Когда лапша уже доедена, но прежде липтона с печеньками, пришли Крамольных и Беседин к нам, пришли поэты, подбоченились. А мы, признаться, и не ждали их, в редакции «Складского вестника» - сидим в спецовках и сандалиях, играем в нолики и крестики. Но тут Беседин ножкой шаркает, Крамольных расправляет бороду: «Сейчас прочтём, чтоб стало жарко вам, и миру, стало быть, и городу». И началось… Подобных сальностей не слышал я с пионерлагеря, (ух, нам тогда надрали задницы!) Как перепивший шут Балакирев, Крамольных блеет про работницу, со старшим мастером блудившую; Беседин – про разврат с любовницей, одесских шлюх и тёщу бывшую. Такой разнузданной эротики, перчёной нецензурной лексикой, мне не встречалось прежде вроде бы и в порнофильмах, снятых в Мексике. Но тут встаёт красотка Людочка, и молвит с показным почтением: Как я люблю, Иван Неклюдович, сии внеплановые чтения!

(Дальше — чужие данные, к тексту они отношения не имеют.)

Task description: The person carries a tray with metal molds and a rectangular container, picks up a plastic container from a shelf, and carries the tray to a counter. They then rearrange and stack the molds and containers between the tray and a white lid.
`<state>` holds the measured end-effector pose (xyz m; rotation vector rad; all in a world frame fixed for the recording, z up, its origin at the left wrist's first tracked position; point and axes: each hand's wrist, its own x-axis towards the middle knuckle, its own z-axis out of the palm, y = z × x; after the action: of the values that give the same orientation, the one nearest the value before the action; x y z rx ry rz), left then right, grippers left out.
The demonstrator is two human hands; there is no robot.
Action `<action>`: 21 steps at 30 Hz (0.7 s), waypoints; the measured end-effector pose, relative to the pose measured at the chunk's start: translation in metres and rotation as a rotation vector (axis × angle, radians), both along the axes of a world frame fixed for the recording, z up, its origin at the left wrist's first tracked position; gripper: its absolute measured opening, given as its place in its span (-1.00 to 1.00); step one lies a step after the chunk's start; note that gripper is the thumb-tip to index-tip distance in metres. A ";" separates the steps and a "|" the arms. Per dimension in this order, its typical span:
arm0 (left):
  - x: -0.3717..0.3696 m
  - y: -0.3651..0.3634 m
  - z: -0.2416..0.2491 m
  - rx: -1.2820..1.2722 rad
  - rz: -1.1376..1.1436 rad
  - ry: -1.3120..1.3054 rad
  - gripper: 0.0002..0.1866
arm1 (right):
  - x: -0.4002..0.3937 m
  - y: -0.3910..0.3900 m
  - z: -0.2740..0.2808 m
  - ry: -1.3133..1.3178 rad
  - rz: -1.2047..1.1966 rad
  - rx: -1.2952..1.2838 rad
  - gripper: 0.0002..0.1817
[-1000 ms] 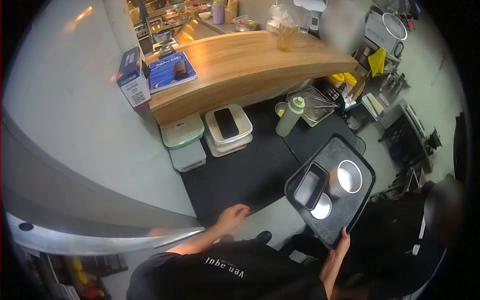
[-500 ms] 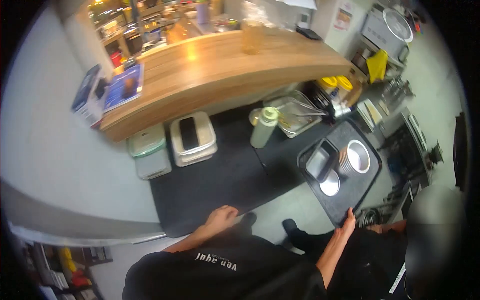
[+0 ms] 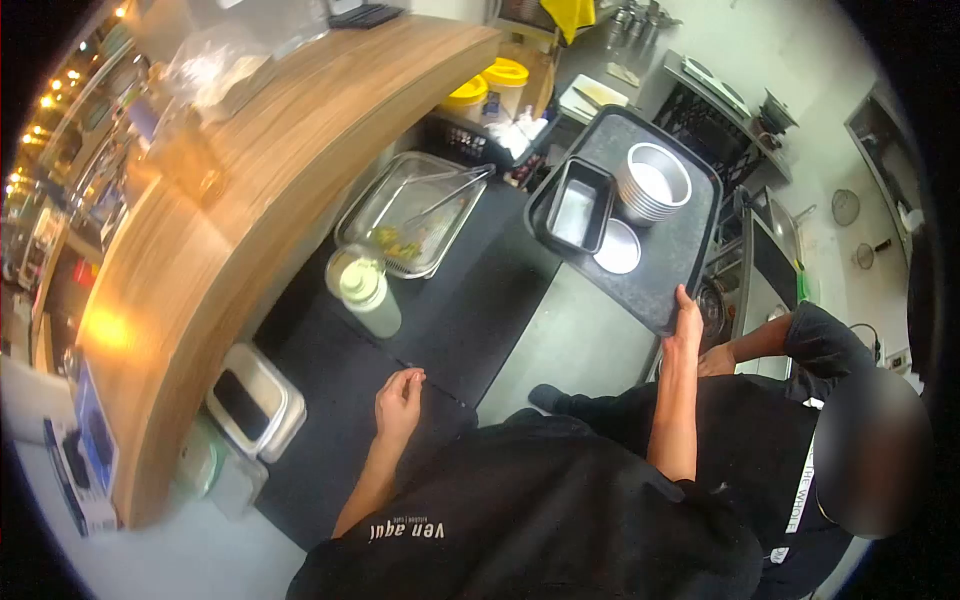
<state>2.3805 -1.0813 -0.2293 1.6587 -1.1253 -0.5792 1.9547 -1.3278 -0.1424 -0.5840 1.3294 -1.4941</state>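
Note:
My right hand point(image 3: 685, 318) grips the near edge of a dark serving tray point(image 3: 680, 265), which is tilted in view beside the counter's right end. On the tray are a black rectangular loaf pan point(image 3: 580, 205), a stack of round silver cake tins point(image 3: 655, 185) and one shallow round tin point(image 3: 617, 246). My left hand point(image 3: 398, 402) is held over the black counter point(image 3: 325, 400), fingers curled together with nothing visible in them. Nearest to it is a pale green bottle point(image 3: 370, 298), standing apart from the hand.
A glass dish point(image 3: 410, 215) with tongs and food scraps sits behind the bottle. Lidded containers point(image 3: 255, 400) stand at the left under a wooden ledge point(image 3: 270, 150). Yellow-lidded tubs point(image 3: 505, 85) are at the back. Close on my right stands another person point(image 3: 745, 430).
My view has turned to the right, so the counter things shift left. The tray stays in my right hand. My left hand's fingers now point up, toward the bottle.

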 end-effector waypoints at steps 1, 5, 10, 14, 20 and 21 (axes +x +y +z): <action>-0.001 -0.015 0.003 -0.030 -0.032 0.045 -0.79 | -0.003 -0.008 -0.001 -0.023 -0.001 0.006 -0.45; -0.017 -0.075 0.029 -0.038 -0.099 0.205 -0.73 | 0.006 -0.041 0.010 0.029 0.029 0.077 -0.36; -0.045 -0.186 0.046 -0.023 -0.102 0.414 -0.65 | 0.007 -0.107 -0.003 0.051 0.231 0.098 -0.50; -0.073 -0.277 0.053 0.097 -0.160 0.755 -0.29 | -0.006 -0.188 -0.025 0.009 0.449 0.179 -0.47; -0.168 -0.388 0.048 -0.023 -0.123 0.763 -0.44 | -0.071 -0.300 -0.036 0.001 0.741 0.125 -0.48; -0.180 -0.404 0.036 0.002 -0.070 0.699 -0.49 | -0.085 -0.313 -0.030 0.040 0.756 0.131 -0.49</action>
<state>2.2003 -1.4852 -0.1931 1.2566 -0.6631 -1.0976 1.8699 -1.6412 -0.1726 -0.9070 1.0485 -0.7750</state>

Приличным словом обозначить их страшусь при секретарше Люде я: за языки поэты схвачены, и это только лишь прелюдия. Так предварительны и ласковы её кусалочки и щипчики, что даже если мучить наскоро, как рецензентов и подписчиков, - уже кричат ноздрями жалобно, трясут пугливыми коленями: «Не блоки мы, не окуджавы, но частушками переболеем мы. И станем сочинять былинное (и лирику, как полагается). Поверьте – сможем, сдюжим, блин ли нам - перековаться и покаяться». Уже клянутся чтить Ахматову, Есенина зубрить для памяти, и больше никаких здесь матов вам, когда от лютых мук избавят их. Людмила их щадит улыбчиво: «сегодня скидка, промоакция». И, грешникам ресницы выщипав, пинками гонит из редакции.
Теперь Крамольных стал Намоленных, Беседин стал Добробесединым, и скинулись на бюст Есенина. И даже Людочка довольная.
Служанка отказалась раздеваться, а кучер пьян, и не запряг коней.
Да ну их всех! Пойдёмте же на танцы, побудьте софокстротницей моей. Стучите каблучками, вам зачтётся - коктейль за три, и локоть за версту. Пустяк, что Вы ни разу не Бейонсе, всё выдадут - и попу, и звезду. За ночь без сна, за вольности без хартий, за сброшенный в полёте парашют - Вы любы мне, как пропасть Мориарти. Кто Люба? Я у пьяндекса спрошу. Пусть нам нальют. Простите, что не стоя, я пью за Вас, усладу глаз грузин. Нет, обнажаться, всё-таки, не стоит… Наш брудершафт помадой закусив, бьюсь лбом, как бог Зидан об Матерацци, а Вы уже в дрова (коньяк, трава).
Служанка отказалась раздеваться. И, кажется, она была права.